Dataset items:
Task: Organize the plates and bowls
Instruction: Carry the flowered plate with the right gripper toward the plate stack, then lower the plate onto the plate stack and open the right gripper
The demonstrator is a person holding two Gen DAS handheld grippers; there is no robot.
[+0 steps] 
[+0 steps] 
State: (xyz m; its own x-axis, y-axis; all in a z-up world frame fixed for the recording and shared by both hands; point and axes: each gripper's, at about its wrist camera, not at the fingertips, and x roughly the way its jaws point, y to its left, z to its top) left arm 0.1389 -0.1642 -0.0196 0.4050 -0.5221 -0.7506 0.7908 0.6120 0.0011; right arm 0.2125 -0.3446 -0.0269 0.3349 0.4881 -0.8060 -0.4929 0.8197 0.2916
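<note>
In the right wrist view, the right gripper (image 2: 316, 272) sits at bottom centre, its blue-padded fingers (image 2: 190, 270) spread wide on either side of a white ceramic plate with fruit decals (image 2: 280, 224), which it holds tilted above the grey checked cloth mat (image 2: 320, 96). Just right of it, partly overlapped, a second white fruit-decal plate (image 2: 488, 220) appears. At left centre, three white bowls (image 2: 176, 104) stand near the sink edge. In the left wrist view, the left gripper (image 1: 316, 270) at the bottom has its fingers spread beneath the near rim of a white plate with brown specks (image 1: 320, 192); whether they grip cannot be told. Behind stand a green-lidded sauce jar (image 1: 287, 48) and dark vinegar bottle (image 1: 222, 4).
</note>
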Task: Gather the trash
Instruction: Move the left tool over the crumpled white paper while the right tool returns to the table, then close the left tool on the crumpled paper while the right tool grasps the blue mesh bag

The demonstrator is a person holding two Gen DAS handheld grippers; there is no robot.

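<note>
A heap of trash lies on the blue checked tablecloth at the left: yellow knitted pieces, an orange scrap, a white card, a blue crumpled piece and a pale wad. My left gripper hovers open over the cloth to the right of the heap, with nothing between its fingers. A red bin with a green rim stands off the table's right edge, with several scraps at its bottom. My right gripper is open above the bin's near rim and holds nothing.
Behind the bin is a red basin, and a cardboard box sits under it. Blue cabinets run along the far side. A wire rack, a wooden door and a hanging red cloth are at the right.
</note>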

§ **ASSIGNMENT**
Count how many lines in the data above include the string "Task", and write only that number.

§ **PROBLEM SOLUTION**
2